**Your instructions**
Among the entries below, how many lines include "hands"? Give the number alone.
*** Records for processing Section Begins ***
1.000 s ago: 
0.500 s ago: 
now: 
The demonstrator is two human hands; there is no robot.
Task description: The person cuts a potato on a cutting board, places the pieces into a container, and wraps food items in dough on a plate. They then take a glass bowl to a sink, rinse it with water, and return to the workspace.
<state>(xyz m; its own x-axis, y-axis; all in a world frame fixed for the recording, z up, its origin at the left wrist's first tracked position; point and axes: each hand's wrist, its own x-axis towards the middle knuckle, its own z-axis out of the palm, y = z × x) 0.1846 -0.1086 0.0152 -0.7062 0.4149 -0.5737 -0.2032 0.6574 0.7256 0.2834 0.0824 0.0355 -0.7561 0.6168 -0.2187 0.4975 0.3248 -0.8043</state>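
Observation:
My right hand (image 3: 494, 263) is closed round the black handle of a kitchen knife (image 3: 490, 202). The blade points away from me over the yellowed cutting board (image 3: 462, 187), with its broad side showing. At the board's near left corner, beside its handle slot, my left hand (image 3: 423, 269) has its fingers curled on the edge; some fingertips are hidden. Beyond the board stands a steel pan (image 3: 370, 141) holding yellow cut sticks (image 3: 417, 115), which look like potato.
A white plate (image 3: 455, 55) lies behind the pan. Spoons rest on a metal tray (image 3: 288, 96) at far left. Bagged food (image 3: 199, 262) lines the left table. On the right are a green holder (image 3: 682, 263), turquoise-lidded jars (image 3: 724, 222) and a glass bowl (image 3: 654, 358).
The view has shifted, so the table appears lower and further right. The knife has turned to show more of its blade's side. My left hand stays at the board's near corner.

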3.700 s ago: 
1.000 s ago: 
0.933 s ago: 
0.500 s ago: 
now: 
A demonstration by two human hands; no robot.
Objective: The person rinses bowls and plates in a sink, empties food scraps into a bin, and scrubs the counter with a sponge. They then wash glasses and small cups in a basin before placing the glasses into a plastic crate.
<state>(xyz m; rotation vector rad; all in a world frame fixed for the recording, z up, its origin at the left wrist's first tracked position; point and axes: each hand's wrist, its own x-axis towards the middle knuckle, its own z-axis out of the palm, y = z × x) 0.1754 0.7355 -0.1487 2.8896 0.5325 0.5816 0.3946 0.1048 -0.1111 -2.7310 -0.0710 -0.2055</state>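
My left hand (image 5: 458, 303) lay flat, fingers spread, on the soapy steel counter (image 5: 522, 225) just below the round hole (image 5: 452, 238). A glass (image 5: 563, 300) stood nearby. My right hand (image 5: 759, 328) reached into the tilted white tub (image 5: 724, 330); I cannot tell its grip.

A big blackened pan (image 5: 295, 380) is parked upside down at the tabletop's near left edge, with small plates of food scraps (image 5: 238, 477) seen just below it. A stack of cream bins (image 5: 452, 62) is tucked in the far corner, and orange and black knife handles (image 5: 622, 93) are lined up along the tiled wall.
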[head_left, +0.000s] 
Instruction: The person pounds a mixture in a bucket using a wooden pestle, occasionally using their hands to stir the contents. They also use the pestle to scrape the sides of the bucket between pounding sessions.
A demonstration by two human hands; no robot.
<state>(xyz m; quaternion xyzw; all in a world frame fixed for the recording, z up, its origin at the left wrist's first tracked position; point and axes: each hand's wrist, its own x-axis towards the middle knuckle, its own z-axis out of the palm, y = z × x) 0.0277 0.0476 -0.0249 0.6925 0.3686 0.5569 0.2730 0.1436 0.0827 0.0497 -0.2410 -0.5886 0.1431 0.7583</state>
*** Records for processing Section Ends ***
**Written reply**
4